There are many options available for improving hearing ability. Some of these options are hearing aids that will be prescribed by a licensed hearing care professional; other options include over-the-counter (OTC) hearing devices. OTC devices may look like a hearing aid and may be marketed like a hearing aid, but the description will refer to an OTC device as an "assistive device" or "personal amplifier." When the price of an OTC instrument can range from only $50 to several hundred dollars each, it's understandable that many people may want to "test drive" OTC devices before trying an appropriately-prescribed hearing aid.

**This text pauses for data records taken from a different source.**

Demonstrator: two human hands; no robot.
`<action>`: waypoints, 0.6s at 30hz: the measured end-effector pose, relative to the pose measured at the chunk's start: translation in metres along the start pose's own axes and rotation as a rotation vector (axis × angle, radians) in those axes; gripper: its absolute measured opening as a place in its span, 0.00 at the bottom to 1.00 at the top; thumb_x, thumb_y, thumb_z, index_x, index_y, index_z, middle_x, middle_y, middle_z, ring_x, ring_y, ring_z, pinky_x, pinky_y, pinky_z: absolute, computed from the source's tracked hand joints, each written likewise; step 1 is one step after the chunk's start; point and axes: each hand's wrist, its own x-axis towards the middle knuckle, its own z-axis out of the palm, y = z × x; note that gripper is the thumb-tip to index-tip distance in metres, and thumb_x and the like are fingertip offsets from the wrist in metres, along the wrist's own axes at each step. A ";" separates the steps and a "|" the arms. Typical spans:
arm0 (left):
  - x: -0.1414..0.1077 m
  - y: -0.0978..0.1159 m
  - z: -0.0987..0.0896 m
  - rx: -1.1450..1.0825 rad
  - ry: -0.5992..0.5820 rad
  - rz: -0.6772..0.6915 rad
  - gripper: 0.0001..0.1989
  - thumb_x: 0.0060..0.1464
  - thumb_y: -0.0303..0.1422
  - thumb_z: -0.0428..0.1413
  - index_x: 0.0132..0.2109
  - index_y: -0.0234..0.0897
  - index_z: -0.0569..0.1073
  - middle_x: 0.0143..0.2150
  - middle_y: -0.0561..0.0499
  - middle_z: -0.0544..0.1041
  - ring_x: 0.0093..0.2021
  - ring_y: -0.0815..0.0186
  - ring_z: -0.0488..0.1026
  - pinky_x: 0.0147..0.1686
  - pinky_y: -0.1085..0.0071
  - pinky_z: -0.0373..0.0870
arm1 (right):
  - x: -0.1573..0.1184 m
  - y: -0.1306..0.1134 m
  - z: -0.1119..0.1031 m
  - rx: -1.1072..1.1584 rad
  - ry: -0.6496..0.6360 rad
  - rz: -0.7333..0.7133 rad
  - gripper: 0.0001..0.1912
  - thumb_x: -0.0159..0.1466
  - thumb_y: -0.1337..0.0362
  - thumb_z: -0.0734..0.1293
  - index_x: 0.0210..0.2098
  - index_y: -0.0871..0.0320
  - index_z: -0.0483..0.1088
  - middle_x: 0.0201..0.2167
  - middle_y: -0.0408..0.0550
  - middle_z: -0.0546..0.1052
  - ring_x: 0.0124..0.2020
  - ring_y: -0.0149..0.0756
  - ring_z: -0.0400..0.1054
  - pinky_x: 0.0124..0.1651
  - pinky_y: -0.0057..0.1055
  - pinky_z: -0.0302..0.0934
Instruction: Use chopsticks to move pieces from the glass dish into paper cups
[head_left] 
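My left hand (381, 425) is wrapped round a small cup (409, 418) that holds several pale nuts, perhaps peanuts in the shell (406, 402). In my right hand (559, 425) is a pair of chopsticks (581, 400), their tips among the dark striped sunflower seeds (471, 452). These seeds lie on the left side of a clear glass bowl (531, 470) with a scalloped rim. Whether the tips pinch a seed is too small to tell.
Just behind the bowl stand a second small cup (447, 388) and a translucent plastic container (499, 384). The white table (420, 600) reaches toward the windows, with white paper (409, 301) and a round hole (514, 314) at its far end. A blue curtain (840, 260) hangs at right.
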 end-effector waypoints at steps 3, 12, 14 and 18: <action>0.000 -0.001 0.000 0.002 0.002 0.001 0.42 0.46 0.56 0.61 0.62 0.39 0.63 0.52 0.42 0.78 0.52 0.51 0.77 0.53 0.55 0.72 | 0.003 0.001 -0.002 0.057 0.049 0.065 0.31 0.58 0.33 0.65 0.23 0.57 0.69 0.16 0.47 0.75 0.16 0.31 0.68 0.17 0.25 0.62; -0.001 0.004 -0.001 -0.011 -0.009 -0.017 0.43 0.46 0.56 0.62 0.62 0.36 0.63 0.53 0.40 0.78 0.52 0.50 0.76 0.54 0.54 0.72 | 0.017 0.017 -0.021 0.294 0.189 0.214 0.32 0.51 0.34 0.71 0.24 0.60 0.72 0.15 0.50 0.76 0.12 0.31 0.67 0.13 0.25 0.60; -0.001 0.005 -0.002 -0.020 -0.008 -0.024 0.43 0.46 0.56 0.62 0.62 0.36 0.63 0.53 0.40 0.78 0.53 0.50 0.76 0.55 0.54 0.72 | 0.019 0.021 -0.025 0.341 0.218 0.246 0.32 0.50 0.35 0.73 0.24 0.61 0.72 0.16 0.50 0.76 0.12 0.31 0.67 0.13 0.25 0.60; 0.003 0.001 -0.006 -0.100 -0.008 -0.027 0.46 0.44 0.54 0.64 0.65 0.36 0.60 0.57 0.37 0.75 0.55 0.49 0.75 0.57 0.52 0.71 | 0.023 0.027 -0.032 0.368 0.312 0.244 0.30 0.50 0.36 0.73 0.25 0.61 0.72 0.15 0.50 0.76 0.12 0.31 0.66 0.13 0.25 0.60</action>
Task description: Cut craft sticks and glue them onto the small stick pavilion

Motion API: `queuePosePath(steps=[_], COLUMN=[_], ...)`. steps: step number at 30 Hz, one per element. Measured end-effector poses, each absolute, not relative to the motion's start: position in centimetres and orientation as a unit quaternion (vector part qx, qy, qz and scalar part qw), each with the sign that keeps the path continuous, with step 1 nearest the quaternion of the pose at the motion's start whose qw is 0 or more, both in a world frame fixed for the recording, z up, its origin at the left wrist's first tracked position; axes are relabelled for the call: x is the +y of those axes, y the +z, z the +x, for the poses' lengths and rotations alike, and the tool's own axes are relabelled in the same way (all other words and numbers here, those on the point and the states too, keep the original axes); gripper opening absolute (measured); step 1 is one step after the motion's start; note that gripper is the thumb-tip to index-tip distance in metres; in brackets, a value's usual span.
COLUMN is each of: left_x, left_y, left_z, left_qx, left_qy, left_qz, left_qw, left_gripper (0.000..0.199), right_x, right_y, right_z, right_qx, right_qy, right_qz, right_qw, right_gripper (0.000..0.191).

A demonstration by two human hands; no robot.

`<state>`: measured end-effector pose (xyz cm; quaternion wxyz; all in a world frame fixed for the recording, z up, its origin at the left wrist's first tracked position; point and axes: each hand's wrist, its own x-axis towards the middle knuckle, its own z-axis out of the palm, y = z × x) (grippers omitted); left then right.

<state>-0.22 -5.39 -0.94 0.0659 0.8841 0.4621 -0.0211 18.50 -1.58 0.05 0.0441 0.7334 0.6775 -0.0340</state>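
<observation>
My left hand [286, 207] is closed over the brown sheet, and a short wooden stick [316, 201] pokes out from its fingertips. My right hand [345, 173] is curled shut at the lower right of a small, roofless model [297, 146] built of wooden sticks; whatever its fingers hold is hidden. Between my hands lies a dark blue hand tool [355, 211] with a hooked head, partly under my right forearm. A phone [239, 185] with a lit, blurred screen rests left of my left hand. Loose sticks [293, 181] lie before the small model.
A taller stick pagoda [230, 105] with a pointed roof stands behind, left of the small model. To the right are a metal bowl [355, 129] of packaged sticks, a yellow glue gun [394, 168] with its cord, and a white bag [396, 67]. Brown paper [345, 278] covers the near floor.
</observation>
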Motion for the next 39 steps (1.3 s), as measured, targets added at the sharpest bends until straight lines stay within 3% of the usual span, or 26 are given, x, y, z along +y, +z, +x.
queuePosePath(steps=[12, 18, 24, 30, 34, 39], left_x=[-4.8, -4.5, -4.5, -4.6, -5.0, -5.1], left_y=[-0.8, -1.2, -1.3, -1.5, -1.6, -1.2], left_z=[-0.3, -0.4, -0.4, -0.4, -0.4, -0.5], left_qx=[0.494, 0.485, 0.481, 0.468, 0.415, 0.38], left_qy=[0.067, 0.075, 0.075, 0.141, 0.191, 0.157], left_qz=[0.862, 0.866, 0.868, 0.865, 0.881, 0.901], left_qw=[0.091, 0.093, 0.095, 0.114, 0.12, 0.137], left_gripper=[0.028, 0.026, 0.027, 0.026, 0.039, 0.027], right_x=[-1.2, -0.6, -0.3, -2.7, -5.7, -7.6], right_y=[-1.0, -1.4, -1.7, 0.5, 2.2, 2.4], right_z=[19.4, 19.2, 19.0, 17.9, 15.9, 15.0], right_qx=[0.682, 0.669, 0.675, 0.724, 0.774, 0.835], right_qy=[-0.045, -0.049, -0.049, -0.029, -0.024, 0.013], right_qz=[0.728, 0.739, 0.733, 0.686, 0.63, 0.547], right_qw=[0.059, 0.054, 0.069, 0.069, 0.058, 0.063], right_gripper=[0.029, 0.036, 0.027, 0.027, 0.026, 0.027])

Some OTC devices even fit the FDA definition of a "hearing aid" (FDA, 2007a, S874.3300), yet their distribution often does not meet FDA requirements. The FDA requires a individual buying a hearing aid to be examined by a physician to rule out medical contraindications or the individual must sign a medical waiver if he or she chooses not to obtain medical clearance. Most OTC devices are purchased in a retail store or over the internet; in this situation the consumer never interacts with an audiologist or physician and may never be asked for proof of medical clearance. Researchers Calaway and Punch (2008) found that only one OTC manufacturer, of those investigated, required consumers to sign a medical waiver prior to purchase. The authors concluded that some of these OTC products were being sold outside of FDA regulations.
In this same research study the authors investigated the quality of amplification provided by OTC hearing aids. The authors found that the lowest cost OTC products provided poor amplification, but as the cost of OTC products increased, the quality of the amplification increased. In all cases the OTC devices were not being prescribed by a licensed professional. As an audiologist, this concerns me for several reasons. Anyone considering the purchase of a hearing aid should undergo a diagnostic evaluation to determine type and degree of hearing loss and to evaluate whether medical intervention is warranted. The recommendation for amplification should be provided by a qualified professional based on that evaluation. The hearing care professional can fit the device(s) according to each patient's hearing loss and can work with the patient to ensure success with the device(s).
Finding a qualified professional is the first and most important step in getting hearing help. It's important that hearing-impaired consumers seek out qualified professionals when receiving hearing care. For people with hearing impairment, experience with OTC devices may not be representative of an experience with a well-prescribed hearing aid. By asking friends and family, as well as other medical professionals, such as your primary care physician, it should be an easy task to find a knowledgeable hearing care professional that serve as your guide to better hearing.
Callaway, S.L., and Punch, J.L. (2008). An Electroacoustic Analysis of Over-the-Counter Hearing Aids. American Journal of Audiology, 17,14-24.
U.S. Food and Drug Administration, (2007a). Subpart D - prosthetic devices. Retrieved May 6, 2007, from www.accessdata.fda.gov/scripts/cdrh/cfdocs/cfcfr/CFRSearch. 21:22.214.171.124.23.4.